---------- Supplied material

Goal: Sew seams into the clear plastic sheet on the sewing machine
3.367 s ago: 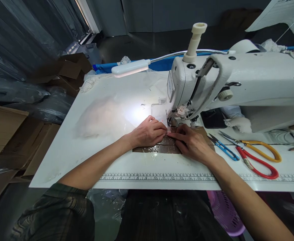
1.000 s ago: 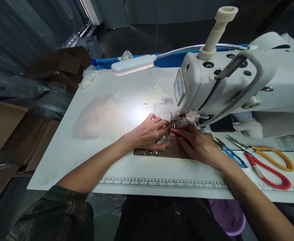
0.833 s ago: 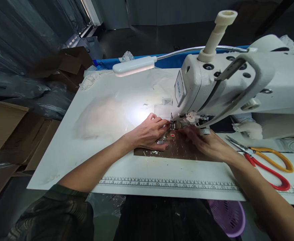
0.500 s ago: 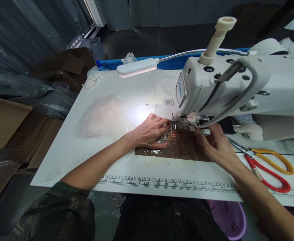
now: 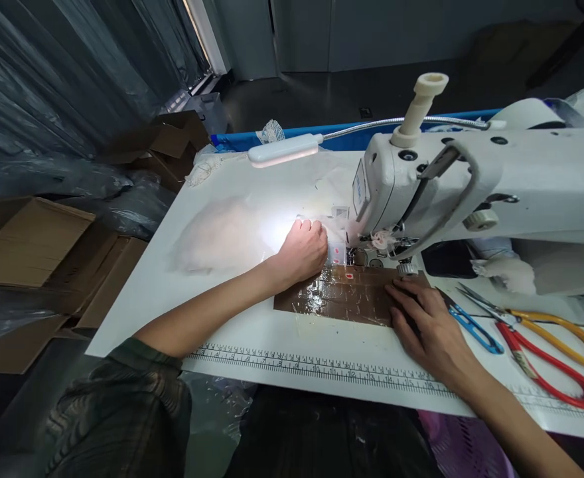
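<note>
My left hand (image 5: 302, 251) is closed in a loose fist just left of the needle of the white sewing machine (image 5: 451, 179), pinching a small white piece (image 5: 336, 252) with red marks under the presser foot. Flat on the table lies my right hand (image 5: 429, 323), fingers stretched out, pressing the right end of a brown taped patch (image 5: 342, 295) in front of the needle. A small red mark (image 5: 349, 275) shows on the patch.
Blue thread snips (image 5: 474, 328) and red-and-yellow scissors (image 5: 545, 345) lie right of my right hand. A gooseneck lamp (image 5: 285, 147) lights the white table (image 5: 212, 292). A ruler strip (image 5: 316, 366) runs along the front edge. Cardboard boxes (image 5: 33, 245) stand at the left.
My right hand left the needle area, went right and came down flat on the patch's right end. My left hand closed into a fist and shifted slightly back beside the presser foot.
</note>
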`<state>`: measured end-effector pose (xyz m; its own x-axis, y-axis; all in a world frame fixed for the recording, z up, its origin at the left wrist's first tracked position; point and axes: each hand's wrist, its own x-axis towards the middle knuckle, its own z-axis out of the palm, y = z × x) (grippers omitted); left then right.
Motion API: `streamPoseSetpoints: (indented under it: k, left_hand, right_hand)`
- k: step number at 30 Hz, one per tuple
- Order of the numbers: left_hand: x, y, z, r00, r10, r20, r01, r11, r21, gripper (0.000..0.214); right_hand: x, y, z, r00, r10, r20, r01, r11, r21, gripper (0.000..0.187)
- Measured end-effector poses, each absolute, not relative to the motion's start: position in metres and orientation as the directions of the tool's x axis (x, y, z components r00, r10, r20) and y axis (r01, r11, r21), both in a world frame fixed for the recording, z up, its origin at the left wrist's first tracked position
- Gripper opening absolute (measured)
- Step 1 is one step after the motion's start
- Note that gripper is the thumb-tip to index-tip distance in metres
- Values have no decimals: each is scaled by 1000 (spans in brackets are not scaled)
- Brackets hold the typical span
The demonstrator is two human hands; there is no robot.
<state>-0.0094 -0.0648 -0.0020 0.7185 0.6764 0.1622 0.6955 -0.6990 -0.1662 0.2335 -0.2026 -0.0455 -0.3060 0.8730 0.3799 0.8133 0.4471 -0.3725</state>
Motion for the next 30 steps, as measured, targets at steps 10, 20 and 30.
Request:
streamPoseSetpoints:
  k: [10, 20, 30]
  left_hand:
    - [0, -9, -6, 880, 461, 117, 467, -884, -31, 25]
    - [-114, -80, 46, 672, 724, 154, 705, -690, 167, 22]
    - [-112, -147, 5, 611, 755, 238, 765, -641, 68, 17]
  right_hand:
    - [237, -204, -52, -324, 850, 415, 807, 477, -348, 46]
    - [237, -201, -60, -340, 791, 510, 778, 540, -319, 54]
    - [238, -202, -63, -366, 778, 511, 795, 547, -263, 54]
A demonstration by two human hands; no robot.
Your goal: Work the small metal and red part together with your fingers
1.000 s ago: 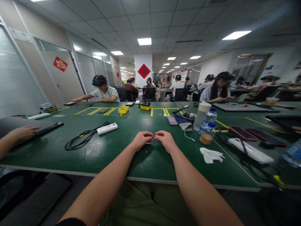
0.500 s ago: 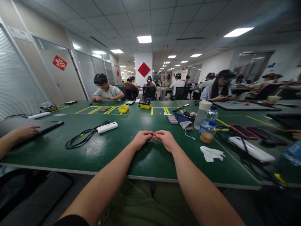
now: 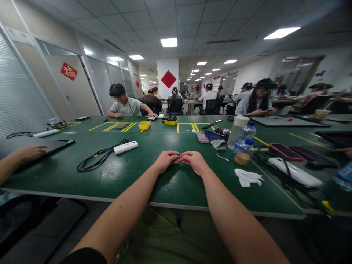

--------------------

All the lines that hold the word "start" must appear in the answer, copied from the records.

Output below>
- Measured end-effector poses, each absolute, not relative to the motion's start: position in metres and orientation as the directions of the tool's x axis (x, y, z components r00, r10, r20) and y axis (r01, r11, r21), both in a world frame fixed for the recording, z up, its origin at the left wrist's first tracked position
- Step 1 is one step after the motion's start

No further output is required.